# My Kitties



## Kittygirl21 (Feb 5, 2004)

Fluffy....









And Evil Eyed kitty! :shock:


----------



## Aonir (Aug 18, 2003)

They're soo pretty!


----------



## Lori (Jun 8, 2003)

They are very pretty! 
Is that an aquarium in the second picture?


----------



## Mike (Jan 27, 2004)

Fluffy looks so, so, well... fluffy! :wink: 

They are beautiful kitties.

Peace,
Mike


----------



## Heather102180 (Nov 19, 2003)

Fluffy is so freaking....fluffy! Cute ones!


----------



## Kittygirl21 (Feb 5, 2004)

Yes it was one of my new aquariums. I am a very devoted fish hobbiest.


----------



## Chocolate (Feb 5, 2004)

Your cats are beautiful!


----------



## Bean (Mar 10, 2003)

I like long haired cats - always used to have them when I was a kid.

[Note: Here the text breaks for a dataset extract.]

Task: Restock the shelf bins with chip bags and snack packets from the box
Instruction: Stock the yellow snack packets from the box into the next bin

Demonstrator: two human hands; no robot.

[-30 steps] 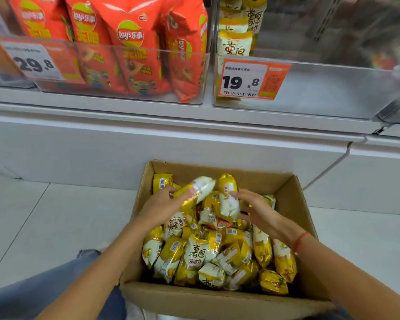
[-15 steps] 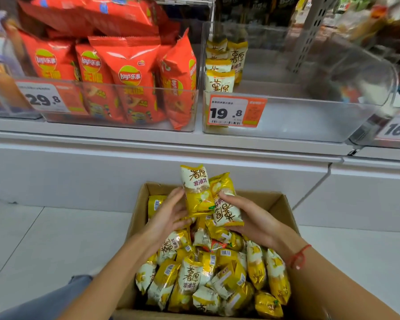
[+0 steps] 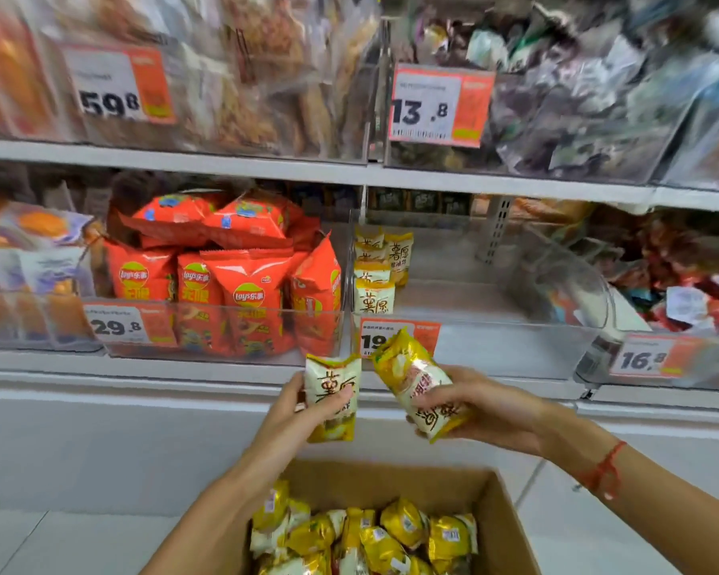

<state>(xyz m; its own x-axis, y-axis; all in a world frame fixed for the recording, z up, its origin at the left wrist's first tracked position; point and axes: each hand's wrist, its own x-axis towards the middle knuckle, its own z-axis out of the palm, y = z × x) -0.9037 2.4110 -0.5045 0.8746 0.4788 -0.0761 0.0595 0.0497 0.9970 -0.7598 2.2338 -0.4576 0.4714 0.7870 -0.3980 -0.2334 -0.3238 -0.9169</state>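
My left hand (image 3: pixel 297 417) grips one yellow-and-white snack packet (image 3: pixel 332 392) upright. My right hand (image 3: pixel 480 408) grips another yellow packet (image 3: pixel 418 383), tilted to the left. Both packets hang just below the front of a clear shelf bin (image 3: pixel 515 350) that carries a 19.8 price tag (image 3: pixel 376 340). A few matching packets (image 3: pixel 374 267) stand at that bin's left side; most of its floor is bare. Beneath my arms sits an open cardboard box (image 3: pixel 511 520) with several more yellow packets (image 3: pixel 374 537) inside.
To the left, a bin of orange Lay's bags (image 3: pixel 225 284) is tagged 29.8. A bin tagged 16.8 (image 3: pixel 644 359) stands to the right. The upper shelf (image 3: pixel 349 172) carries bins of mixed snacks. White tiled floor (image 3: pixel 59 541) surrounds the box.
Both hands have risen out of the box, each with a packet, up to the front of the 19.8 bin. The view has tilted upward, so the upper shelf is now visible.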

At the SPCA I think I'm the only one who attempts to work the knots out of the long haired cats.


----------



## Ioana (Jul 12, 2003)

How cute !


----------



## ForJazz (Dec 30, 2003)

How did she get in there?


----------



## kitkat (Sep 22, 2003)

Gosh Fluffy lives up to the name!.... :wink:


----------



## wookie130 (Feb 1, 2004)

They're really well groomed! And very beautiful...my allergies can't handle long-haired coats, but I think they're so lovely and soft.


----------



## stormy (Dec 7, 2003)

Such beauties!!!! :)


----------